Seanad debates

Wednesday, 3 November 2021

Nithe i dtosach suíonna - Commencement Matters

Public Transport

10:30 am

Photo of Eamon RyanEamon Ryan (Dublin Bay South, Green Party) | Oireachtas source

The Senator is absolutely right to quote Article 9 of the United Nations Convention on the Rights of Persons with Disabilities. As she said, the article puts obligations on State parties to ensure access for persons with disabilities to, inter alia, transportation in both urban and rural areas. In line with that article, my Department and its agencies are progressively making public transport accessible for people with disabilities, including in rural areas, by ensuring that new infrastructure and services are accessible from the start, and by retrofitting older legacy infrastructure and facilities to make them accessible.

Accessibility features, such as wheelchair accessibility and audio or visual aids or both, are built into all new public transport infrastructure projects and vehicles from their design stage. Newer systems such as the Luas are fully accessible, as are all new buses purchased by the National Transport Authority. However, as the examples cited by the Senator in respect of Connolly Station and Mr. Morgan and his difficulties show, work remains to be done, particularly on the retrofitting of older legacy infrastructure such as a lot of our Victorian-era train stations. My Department, therefore, funds an ongoing accessibility retrofit programme that is managed by the NTA, which includes programmes to install accessible bus stops in rural and regional areas, to upgrade bus bays at regional bus and train stations, to upgrade train stations to make them accessible to wheelchair users and to provide grant support to increase the number of wheelchair-accessible taxis.

The Department has developed a number of three-year sectoral plans called Transport Access for All, under the Disability Act 2005. The concept for Transport Access for All is based on the principle of accessible public transport that does not distinguish between people with disabilities and other passengers. The third sectoral plan was published in 2012. The first whole-of-government national disability inclusion strategy, NDIS, was established in 2013, followed by the current NDIS for the years 2017 to 2022, which covers all sectors of society, including transport.

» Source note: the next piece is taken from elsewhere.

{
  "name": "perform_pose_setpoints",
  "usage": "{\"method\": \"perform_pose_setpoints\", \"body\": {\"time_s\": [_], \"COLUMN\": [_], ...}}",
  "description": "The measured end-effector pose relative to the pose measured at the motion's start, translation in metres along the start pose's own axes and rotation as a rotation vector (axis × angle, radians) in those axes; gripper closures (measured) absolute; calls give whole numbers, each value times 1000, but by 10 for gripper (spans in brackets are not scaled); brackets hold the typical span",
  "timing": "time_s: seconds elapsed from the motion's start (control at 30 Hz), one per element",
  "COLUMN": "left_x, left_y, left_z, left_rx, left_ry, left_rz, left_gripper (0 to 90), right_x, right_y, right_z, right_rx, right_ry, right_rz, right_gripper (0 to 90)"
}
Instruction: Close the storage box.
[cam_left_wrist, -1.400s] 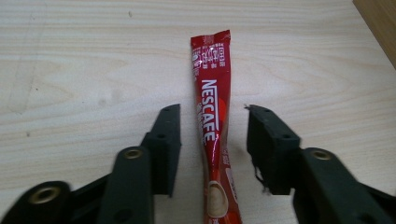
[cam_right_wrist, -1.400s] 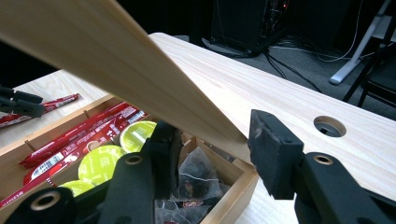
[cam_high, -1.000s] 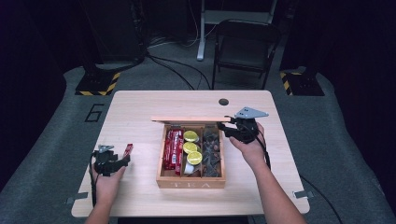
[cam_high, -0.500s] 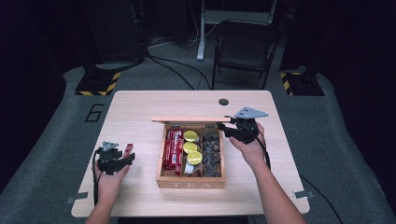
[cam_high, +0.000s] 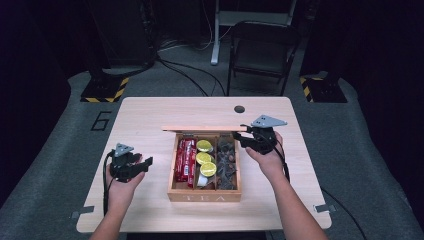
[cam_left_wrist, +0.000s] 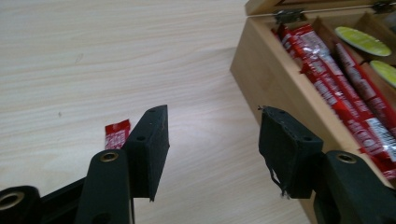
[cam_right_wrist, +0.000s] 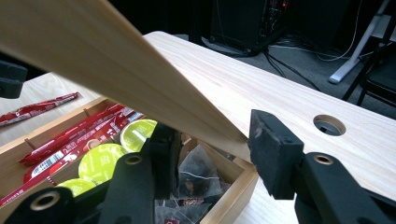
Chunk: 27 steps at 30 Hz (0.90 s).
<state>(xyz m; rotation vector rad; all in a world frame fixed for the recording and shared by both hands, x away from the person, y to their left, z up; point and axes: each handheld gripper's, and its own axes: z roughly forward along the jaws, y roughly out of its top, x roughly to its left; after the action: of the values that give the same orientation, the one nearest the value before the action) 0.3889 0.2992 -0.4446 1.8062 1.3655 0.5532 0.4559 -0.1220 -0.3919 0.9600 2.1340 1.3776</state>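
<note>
Left gripper: jaws spread, nothing between them, held above bare table just left of the wooden box. One red packet lies on the table beyond its left jaw. Right gripper: jaws pinch the right edge of the raised lid, one pad under, one outside. The box sits mid-table, holding red packets, yellow-lidded cups and dark tea bags in three compartments.
</note>
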Motion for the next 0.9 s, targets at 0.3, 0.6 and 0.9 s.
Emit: {"method": "perform_pose_setpoints", "body": {"time_s": [0.3, 0.6, 0.9], "left_x": [-17, -37, -53], "left_y": [15, 39, 60], "left_z": [-4, -14, -25], "left_rx": [-16, -52, -84], "left_ry": [-42, -84, -103], "left_rz": [35, 82, 136], "left_gripper": [430, 436, 439], "right_x": [2, 1, 1], "right_y": [-2, -2, -2], "right_z": [-1, -1, -1], "right_rx": [7, 6, 6], "right_ry": [-2, 3, 4], "right_rz": [-11, -8, -7], "right_gripper": [539, 538, 538]}}
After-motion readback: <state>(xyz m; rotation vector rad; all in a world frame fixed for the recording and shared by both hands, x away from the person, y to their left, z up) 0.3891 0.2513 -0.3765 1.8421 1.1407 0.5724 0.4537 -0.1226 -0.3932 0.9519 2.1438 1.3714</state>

In addition to the NDIS, the UNCRPD, and the Comprehensive Employment Strategy for People with Disabilities 2015-2024, there are a range of other national strategies that contain actions towards making public transport accessible for persons with disabilities, persons with reduced mobility and older people. All of these actions across all such strategies have been combined into the Department of Transport's accessibility work programme, which is in effect the successor to the sectoral plans.

My Department's accessibility work programme provides the framework for prioritising projects and programmes to progressively make public transport accessible. It is a living document that is updated quarterly in advance of meetings of the accessibility consultative committee, ACC, and the NDIS steering group.

Under the national disability inclusion strategy, each Department is required to have a disability consultative committee to oversee and monitor the actions assigned to it and its agencies. My Department's consultative committee is called the accessibility consultative committee. It is the successor to the Department's public transport accessibility committee, which was established in 2000. Members of the accessibility consultative committee are drawn from organisations that represent people with disabilities, members of the disability stakeholders group and key agencies under the aegis of my Department, as well as other relevant State agencies. The ACC uses the accessibility work programme to monitor progress in progressively making public transport accessible in line with the UNCRPD, the NDIS and other national strategies. The next accessibility work programme update will be published in early December on the gov.ieportal. That is where previous updates along with minutes of all ACC meetings can be found.